The Peninsula Chamber of Commerce has backed the decision of developer, Jedaclew Pty Ltd, to seek a review of the Local Planning Panel’s (LPP) refusal of the mixed-use development at 227-233 Ocean View Rd at Ettalong Beach.
“The Chamber was deeply disappointed by the Panel’s earlier decision to refuse the five-storey development despite Central Coast Council recommending that it be approved,” Chamber President, Matthew Wales, said.
“This is an extremely well-designed development which clearly reflects a trend for higher density residential accommodation in Ettalong Beach.
“At a time when the Central Coast, and particularly the Peninsula, needs high-quality residential development, this proposal should have been supported by the Local Planning Panel despite the variations to some of the development standards.
“It is important that we cease relying on gun-barrel villa and townhouse developments and bring to the residential market a range of housing options including medium rise development.”
The LPP considered the proposed development at its meeting on February 4 and resolved to refuse the application for several reasons, including determining it was not consistent with the objectives of the height of buildings development standard and circumstances of the site did not justify the height standard being exceeded.

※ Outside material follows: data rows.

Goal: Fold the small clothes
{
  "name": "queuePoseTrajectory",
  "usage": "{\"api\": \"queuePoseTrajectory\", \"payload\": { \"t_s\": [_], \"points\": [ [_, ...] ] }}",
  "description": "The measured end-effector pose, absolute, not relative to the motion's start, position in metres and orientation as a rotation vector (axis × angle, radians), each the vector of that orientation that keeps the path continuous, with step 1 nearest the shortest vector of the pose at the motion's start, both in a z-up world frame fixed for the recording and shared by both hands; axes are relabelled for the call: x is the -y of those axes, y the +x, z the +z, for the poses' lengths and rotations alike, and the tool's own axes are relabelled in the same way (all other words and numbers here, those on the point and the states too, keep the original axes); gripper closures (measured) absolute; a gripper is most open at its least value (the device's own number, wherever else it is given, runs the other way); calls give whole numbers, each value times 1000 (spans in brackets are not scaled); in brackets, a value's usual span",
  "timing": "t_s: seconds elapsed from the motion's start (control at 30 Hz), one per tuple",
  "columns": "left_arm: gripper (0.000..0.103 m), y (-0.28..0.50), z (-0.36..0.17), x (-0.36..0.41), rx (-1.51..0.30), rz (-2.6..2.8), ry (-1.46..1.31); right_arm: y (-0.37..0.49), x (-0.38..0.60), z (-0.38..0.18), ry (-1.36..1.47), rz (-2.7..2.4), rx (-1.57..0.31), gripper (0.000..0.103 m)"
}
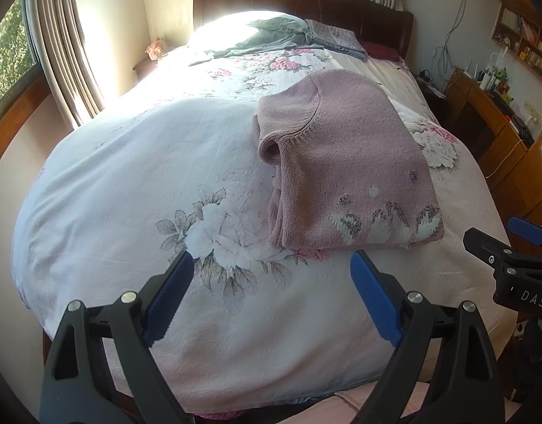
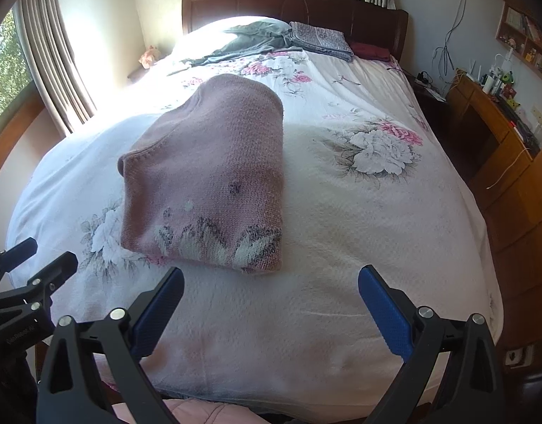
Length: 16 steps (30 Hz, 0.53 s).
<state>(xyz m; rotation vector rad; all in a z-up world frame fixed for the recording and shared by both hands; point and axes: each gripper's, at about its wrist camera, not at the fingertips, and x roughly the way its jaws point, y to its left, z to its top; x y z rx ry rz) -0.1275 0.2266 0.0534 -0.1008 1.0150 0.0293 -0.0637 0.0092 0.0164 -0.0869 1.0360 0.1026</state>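
Note:
A small pink knitted sweater (image 1: 345, 162) with a white and grey pattern along its near edge lies folded into a compact rectangle on the bed; the right wrist view shows the same sweater (image 2: 211, 176). My left gripper (image 1: 272, 265) hovers open just short of the sweater's near edge, nothing between its blue pads. My right gripper (image 2: 271, 281) is open too, held just in front of the sweater's near right corner and apart from it. Each gripper shows at the edge of the other's view: the right gripper (image 1: 511, 247) and the left gripper (image 2: 30, 258).
The bed carries a white floral bedspread (image 1: 136, 176). Near the dark headboard (image 2: 306, 3) lie a grey garment (image 2: 257, 39) and a folded patterned cloth (image 2: 320, 40). Curtains and a window stand at left, a wooden desk (image 2: 493, 120) with clutter at right.

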Motion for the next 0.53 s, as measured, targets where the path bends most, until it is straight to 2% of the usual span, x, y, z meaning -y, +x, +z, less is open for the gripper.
{"api": "queuePoseTrajectory", "payload": {
  "t_s": [0.53],
  "points": [
    [14, -126, 54, -228, -1020, 29, -101, -59, -1, 10, -58, 73, -1071, 4]
  ]
}}
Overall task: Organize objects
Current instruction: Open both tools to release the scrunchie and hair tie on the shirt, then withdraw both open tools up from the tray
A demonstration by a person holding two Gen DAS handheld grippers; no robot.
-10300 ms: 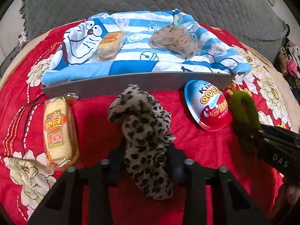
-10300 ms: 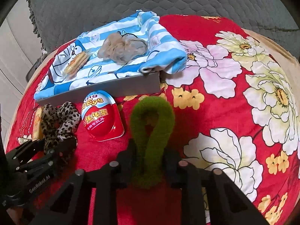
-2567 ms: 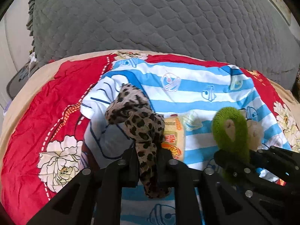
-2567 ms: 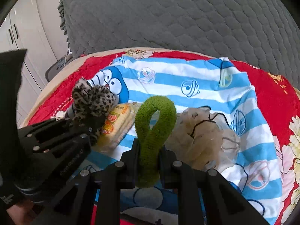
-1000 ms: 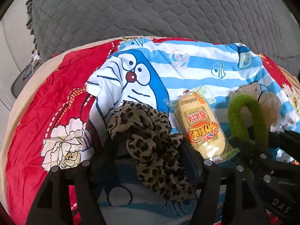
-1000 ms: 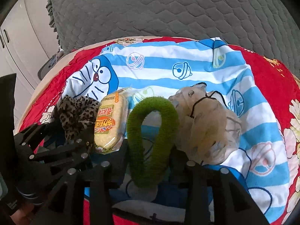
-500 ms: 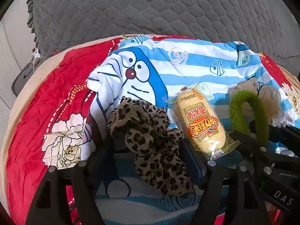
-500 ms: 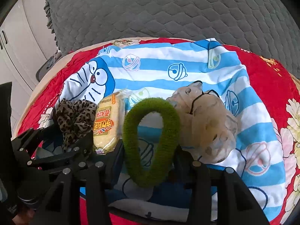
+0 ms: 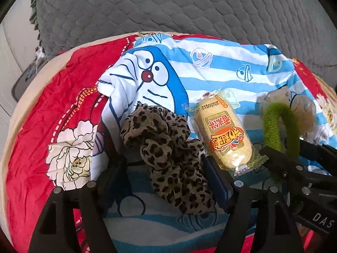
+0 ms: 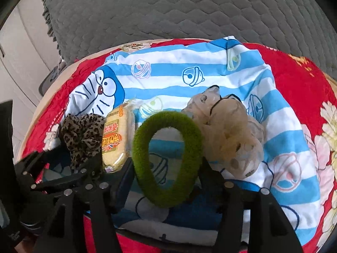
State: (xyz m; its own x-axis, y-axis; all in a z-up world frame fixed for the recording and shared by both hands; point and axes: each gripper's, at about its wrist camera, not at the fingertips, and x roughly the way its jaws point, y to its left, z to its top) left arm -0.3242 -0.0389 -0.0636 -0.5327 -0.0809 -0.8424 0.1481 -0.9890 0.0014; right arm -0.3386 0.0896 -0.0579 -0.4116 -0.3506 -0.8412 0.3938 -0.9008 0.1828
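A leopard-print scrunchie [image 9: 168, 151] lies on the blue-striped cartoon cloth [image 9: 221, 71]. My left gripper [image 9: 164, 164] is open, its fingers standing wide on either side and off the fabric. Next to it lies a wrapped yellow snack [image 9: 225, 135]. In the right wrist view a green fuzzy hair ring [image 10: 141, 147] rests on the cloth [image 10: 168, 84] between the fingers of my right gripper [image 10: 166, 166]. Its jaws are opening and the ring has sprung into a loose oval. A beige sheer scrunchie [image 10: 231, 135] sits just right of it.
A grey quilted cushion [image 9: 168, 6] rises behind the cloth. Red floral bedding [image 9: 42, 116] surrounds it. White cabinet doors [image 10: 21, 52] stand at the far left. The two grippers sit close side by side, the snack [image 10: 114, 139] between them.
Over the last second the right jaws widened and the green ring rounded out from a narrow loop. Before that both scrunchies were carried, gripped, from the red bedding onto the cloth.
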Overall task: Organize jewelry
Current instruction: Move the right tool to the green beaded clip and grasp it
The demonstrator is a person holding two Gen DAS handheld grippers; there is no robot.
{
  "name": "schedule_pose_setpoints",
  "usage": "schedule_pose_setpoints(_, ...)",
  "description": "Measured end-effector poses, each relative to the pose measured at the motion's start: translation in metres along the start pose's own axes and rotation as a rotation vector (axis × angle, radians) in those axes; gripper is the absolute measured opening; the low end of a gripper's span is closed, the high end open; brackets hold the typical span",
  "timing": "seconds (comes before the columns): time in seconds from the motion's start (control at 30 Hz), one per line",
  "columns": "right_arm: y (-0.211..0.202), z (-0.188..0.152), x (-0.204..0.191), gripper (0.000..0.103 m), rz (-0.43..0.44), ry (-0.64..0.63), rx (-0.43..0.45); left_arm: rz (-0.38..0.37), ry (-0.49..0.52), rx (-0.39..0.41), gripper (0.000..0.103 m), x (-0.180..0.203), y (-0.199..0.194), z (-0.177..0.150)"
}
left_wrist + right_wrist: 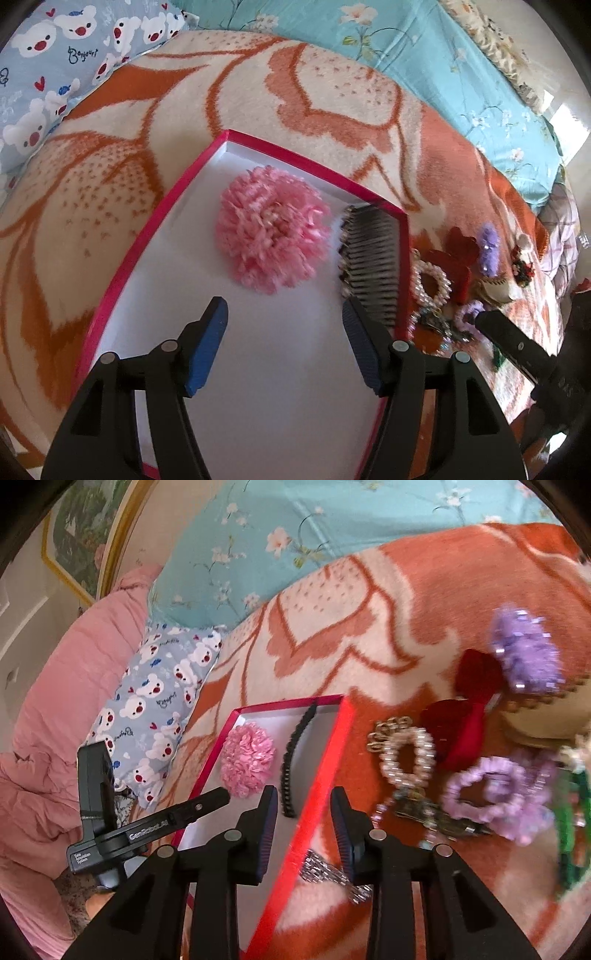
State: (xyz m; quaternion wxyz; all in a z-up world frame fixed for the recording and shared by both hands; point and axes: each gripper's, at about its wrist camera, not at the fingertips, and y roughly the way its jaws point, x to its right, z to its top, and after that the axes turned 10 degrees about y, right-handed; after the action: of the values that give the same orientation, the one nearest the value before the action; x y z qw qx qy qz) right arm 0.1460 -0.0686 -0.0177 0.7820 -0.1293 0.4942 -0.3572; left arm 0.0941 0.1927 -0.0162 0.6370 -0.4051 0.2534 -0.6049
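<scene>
A shallow red-rimmed box (pixel 155 221) with a white floor lies on the blanket; it also shows in the right wrist view (pixel 332 746). Inside lie a pink fluffy flower (pixel 271 229) (pixel 247 760) and a black hair comb (pixel 369 258) (pixel 295 760). My left gripper (pixel 284 347) is open and empty above the box floor. My right gripper (pixel 303 830) is open and empty over the box's right rim. A silver rhinestone clip (pixel 332 875) lies just below it on the blanket. A pearl scrunchie (pixel 406 757), a purple scrunchie (pixel 487 794) and a red bow (pixel 465 716) lie to the right.
An orange and cream blanket (pixel 258 92) covers the bed. A bear-print pillow (pixel 155 709), a pink quilt (pixel 55 701) and a teal floral cover (pixel 295 528) lie behind. A purple fluffy clip (pixel 524 653), a dark ornate clip (pixel 436 812) and green items (pixel 572 830) lie at the right.
</scene>
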Motion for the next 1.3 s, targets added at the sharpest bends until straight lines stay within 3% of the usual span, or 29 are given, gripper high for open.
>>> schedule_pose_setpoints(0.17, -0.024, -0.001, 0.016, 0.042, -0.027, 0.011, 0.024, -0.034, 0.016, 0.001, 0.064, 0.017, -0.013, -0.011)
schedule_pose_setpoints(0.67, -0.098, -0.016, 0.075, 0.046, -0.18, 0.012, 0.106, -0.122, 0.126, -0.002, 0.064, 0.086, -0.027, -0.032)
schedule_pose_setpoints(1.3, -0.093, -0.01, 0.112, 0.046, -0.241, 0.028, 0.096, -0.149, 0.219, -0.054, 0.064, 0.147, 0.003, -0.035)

The LPP also said the proposed development was not consistent with the objectives for development in the B2 Local Centre zone, with an adequate range of retail, business, entertainment and community uses not provided.
The LPP said the development would isolate the adjacent site at 235 Ocean View Rd and may diminish the development potential of that property, thereby undermining the zone objectives.
“The planning controls in Ettalong Beach make clear provision for this type of development which is clearly supported by the professional staff at Central Coast Council,” Wales said.
“If we are genuine about investment, jobs and good quality residential accommodation, then the Local Planning Panel needs to be more flexible in its approach to mixed use developments in our town centres rather than leaving property owners with no other choice than lodging Appeals in the Land & Environment Court.”
In a statement forwarded to CCN Jedaclew Pty Ltd said they had “resubmitted their DA 57779/2019 pursuant to Section 8.2 of the Environmental Planning and Assessment Act 1979 for a review of the deemed refused development application (by the Central Coast Planning Panel).
“The application does not seek amendments to the refused proposal, however the application is embellished with additional and updated information to highlight the Environmental Planning justification that supports the mixed use development located within the Ettalong Town Centre,” the statement from the applicant said.
“On February 4, 2021 the Central Coast Planning Panel refused DA 57779/2019 (for the same application as re-submitted), notwithstanding Council’s support for approval of the mixed use development.
“The decision was split, three-to-one with the Panels expert Town Planner, Mr Stephen Leathley, favouring approval of the application.
“The LPP consists of a chair (one vote) who has a legal background, two experts (one vote each) who have an industry/town planning background [and] a community representative (one vote) who is meant to represent the community as a whole.
“The minutes acknowledge the following, which you can find and read on Central Coast Councils DA Tracker or planning Portal, as all information is accessible to the public…Council recommendation: Approval.
“The LPP’s refusal decision of the application was against Council’s recommendation for approval.
“The author of the Planning Assessment Report is Robert Eyre, Principal Development Planner Development Assessment South. Robert Eyre is a Senior Town Planner who is employed directly by Central Coast Council.
“His development assessment needs to be approved by the Town Planning unit manager Mr Andrew Roach and the then Director Mr S Cox both employed directly by Central Coast Council.
“Included in the Assessment Report is the recommendation for approval by the Assessing Independent Architect [so] the LPP also went against the recommendation of the Independent Architect.
“Included in the Assessment Report was all the relevant internal departments and Council staff who supported the proposal.
“The LPP went against the recommendation of internal council staff and their relevant departments.”
In relation to the LPP’s consideration of the applicant’s request for a variation to the Height of Building development standard, the applicant said: “The determination, in regard to Clause 4.6 and Clause 4.3, has written that we basically did not outline our reasons for departure adequately and sufficiently.
“The departure was justified by the Assessing Town Planning Officer and the Independent Architect as well as an expert member of the panel.
“The reasons for departure are all detailed and validated in the Assessment Report.
“Council advises all parties that have made written submissions of the panel’s decision at determination.
“Those same parties will also be advised by Council that the relevant DA has been resubmitted [for] Section 8.2 review and processed by Council.
“No one has been left in the dark here.”
A review of the determination of the proposed demolition and mixed-use development will be discussed at the next Local Planning Panel meeting on December 16.